● **Given information**:
# # # # # # #
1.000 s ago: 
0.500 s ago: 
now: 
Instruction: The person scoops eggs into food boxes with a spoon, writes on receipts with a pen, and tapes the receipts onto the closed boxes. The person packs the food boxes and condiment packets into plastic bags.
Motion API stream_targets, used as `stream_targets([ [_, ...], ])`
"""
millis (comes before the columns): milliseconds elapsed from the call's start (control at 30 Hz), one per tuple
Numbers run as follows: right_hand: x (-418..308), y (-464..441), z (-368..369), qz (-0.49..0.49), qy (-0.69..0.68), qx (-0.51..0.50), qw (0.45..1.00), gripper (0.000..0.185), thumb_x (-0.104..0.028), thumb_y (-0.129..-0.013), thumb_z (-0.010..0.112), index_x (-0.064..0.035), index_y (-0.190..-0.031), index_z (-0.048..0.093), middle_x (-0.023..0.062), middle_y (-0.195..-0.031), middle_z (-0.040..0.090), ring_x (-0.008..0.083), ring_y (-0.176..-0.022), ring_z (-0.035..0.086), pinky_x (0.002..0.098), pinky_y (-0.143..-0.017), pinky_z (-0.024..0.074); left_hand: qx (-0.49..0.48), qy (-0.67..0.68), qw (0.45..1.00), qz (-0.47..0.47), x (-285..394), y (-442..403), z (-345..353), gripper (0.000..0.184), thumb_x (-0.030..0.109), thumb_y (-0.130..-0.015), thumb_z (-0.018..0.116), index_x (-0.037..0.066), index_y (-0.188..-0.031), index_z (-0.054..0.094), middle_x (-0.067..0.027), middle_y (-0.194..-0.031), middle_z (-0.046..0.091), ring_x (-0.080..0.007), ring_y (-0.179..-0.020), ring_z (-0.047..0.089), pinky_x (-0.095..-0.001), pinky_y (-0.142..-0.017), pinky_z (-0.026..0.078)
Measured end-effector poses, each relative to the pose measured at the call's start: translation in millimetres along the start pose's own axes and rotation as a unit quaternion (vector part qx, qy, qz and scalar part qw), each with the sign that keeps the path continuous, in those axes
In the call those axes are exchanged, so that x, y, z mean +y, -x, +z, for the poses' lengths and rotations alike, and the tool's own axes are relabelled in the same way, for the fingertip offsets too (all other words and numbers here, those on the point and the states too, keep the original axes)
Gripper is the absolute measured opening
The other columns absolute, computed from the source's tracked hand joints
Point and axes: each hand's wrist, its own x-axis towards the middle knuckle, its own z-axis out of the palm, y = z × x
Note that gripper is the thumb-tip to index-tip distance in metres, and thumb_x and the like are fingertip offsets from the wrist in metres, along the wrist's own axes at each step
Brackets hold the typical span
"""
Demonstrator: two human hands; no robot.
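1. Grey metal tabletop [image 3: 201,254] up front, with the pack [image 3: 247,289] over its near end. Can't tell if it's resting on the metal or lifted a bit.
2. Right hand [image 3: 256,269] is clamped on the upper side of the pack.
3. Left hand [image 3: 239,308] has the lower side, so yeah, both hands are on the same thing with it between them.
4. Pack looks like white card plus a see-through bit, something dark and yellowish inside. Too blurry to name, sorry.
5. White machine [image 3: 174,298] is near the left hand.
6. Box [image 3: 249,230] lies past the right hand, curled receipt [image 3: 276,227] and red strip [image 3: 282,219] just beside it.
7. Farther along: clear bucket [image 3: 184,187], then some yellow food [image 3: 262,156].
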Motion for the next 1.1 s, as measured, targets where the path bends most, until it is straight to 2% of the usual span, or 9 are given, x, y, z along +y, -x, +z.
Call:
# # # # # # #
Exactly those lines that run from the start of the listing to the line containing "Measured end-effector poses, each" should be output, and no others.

● **Output of the exercise**:
1.000 s ago: 
0.500 s ago: 
now: 
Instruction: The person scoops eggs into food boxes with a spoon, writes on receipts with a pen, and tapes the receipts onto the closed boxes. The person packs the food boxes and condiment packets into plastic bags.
Motion API stream_targets, used as `stream_targets([ [_, ...], ])`
"""
millis (comes before the columns): milliseconds elapsed from the call's start (control at 30 Hz), one per tuple
Numbers run as follows: right_hand: x (-418..308), y (-464..441), z (-368..369), qz (-0.49..0.49), qy (-0.69..0.68), qx (-0.51..0.50), qw (0.45..1.00), gripper (0.000..0.185), thumb_x (-0.104..0.028), thumb_y (-0.129..-0.013), thumb_z (-0.010..0.112), index_x (-0.064..0.035), index_y (-0.190..-0.031), index_z (-0.048..0.093), middle_x (-0.023..0.062), middle_y (-0.195..-0.031), middle_z (-0.040..0.090), ring_x (-0.008..0.083), ring_y (-0.176..-0.022), ring_z (-0.035..0.086), pinky_x (0.002..0.098), pinky_y (-0.143..-0.017), pinky_z (-0.024..0.074); left_hand: qx (-0.49..0.48), qy (-0.67..0.68), qw (0.45..1.00), qz (-0.47..0.47), x (-285..394), y (-442..403), z (-345..353), gripper (0.000..0.184), thumb_x (-0.030..0.109), thumb_y (-0.130..-0.015), thumb_z (-0.018..0.116), index_x (-0.037..0.066), index_y (-0.188..-0.031), index_z (-0.054..0.094), middle_x (-0.067..0.027), middle_y (-0.194..-0.031), middle_z (-0.046..0.091), ring_x (-0.080..0.007), ring_y (-0.179..-0.020), ring_z (-0.047..0.089), pinky_x (-0.095..-0.001), pinky_y (-0.142..-0.017), pinky_z (-0.026..0.078)
Measured end-effector poses, each relative to the pose measured at the call's start: translation in millimetres along the start pose's own axes and rotation as a unit quaternion (vector part qx, qy, qz and scalar part qw), each with the sign that keeps the path continuous, in those axes

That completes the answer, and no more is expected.